Aside from the physical aesthetics of the handset, what we’ve seen of the software isn’t too surprising either. From the Galaxy S III onwards, Samsung has been using the ‘Nature’ version of its TouchWiz user interface which has a distinctive pale blue default background and rippling water effects, although no mention has been made of it during the launch of the Galaxy S4.
The TouchWiz interface sits on top of Android Jelly Bean, a platform that has already come to the Galaxy S III and has been on the Note II from that handset’s launch. There was no chance that Google was going to introduce a new version of Android with a Samsung product and it is widely rumoured to be saving that move for the launch of the much talked about X Phone reportedly being developed with Motorola.
However, there are points where the Galaxy S4 definitely outclasses its kin, its processing power being a notable example. Samsung has introduced an octa-core chip that appears to consist of two processors that each have four cores.
The Exynos 5 Octa chipset, as it is known, is the next step up in processing power for mobiles but the increase does seem to have been designed to grab attention rather than to genuinely aid performance. Questions still exist about how efficient quad-cores are and if they really make use of the power they potentially have, a discussion which will no doubt be reignited with the introduction of an octa-core chip.
Surely there aren’t any apps that are specifically configured to make use of eight cores, or any Jelly Bean features that do so either? Maybe this is a future-proofing move from Samsung and such software will emerge over time, however, at present, the move looks to be one engineered to give the device an impressive spec list.
The Korean firm has also seen fit to add a larger display to the S4 than was seen on the S III, and while the increase is only small, it is significant.
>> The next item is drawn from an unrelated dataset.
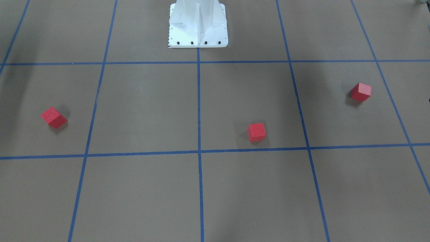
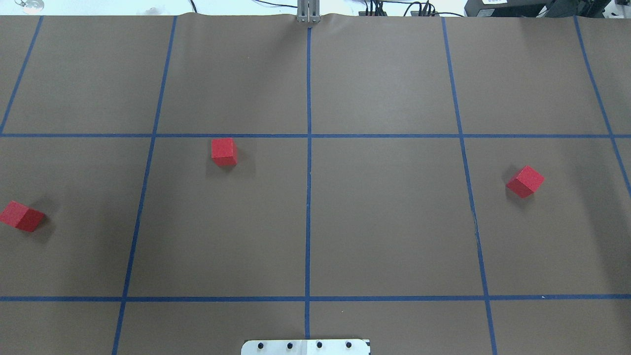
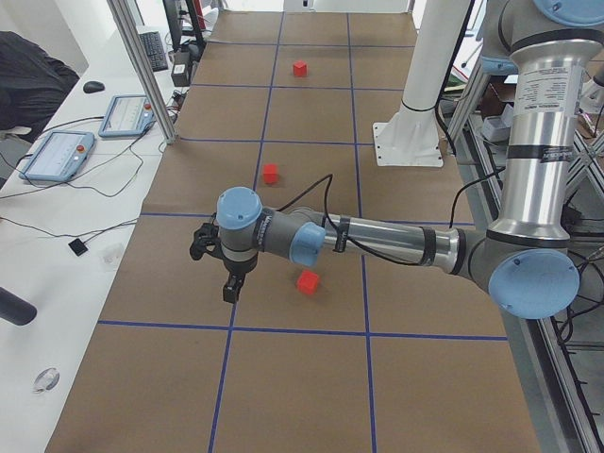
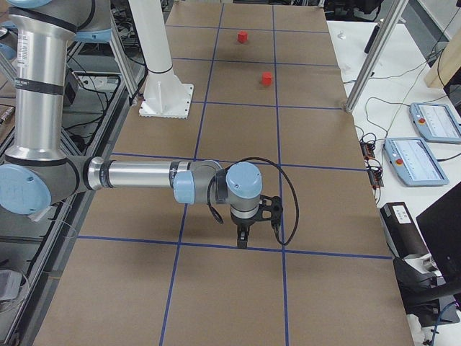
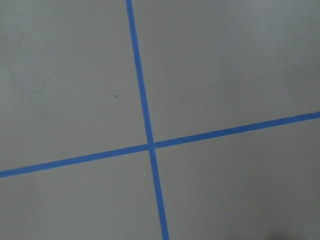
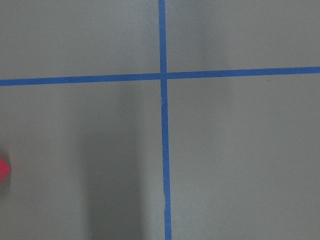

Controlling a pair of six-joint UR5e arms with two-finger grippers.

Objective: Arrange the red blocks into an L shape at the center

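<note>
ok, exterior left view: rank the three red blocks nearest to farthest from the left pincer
1. near red block, right beside the left pincer, on the robot's side of it.
2. middle red block, one square farther on.
3. far red block, at the far end.

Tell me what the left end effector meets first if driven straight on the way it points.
The left end effector points down, so likely the brown table cover by a blue tape crossing; the nearest red block sits aside.
</note>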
The 5-inch super AMOLED screen promises to be outstanding, especially since it has a pixel density of 441ppi which means it is only outclassed in this category by the HTC One and its 468ppi display. Again though, this is a gradual increase rather than anything that will turn the world upside down.
All that technology will be powering some new features from Samsung that change the way users interact with their smartphone. Smart Scroll uses eye-tracking technology to detect when you are looking directly at the display; if you are, you’ll be able to scroll through a page by simply tilting the handset up or down. Smart Pause works in a similar way, tracking your eye movements and pausing video if you look away from the display.
Beyond this there is Air View and Air Gesture, which allow you to perform functions such as previewing content and answering calls respectively, using swiping gestures that don’t actually require you to touch the screen. This sounds impressive and will no doubt be fun to try out but real-world applications of this tech are difficult to come up with.
Text-to-speech functionality has been increased with S Translator which can understand nine languages and provide translation between them. Camera functions have also been augmented with a feature that allows still images and video to be captured from both the rear and front-facing cameras simultaneously.
While this certainly sounds innovative we’re more interested in testing the 13 megapixel camera itself rather than any of its new features. Samsung’s recent history in mobile photography has been fantastic and the imaging capabilities of the Galaxy S4 could well emerge as one of its best features in the long run.
Overall, this device is an evolution rather than a revolution. The Galaxy S4 reminds us of the sort of moves Apple made when it introduced its iPhone 4S; sticking to the basics of the previous model and going on to add improved features and increased specs.
This handset isn’t the landmark that the Galaxy S III was but it is still an impressive piece of hardware with some interesting features that may prove influential in the long run. However, we have little doubt that it will sell millions upon millions of units to swathes of very satisfied customers who will get a leading, high-spec smartphone for their money.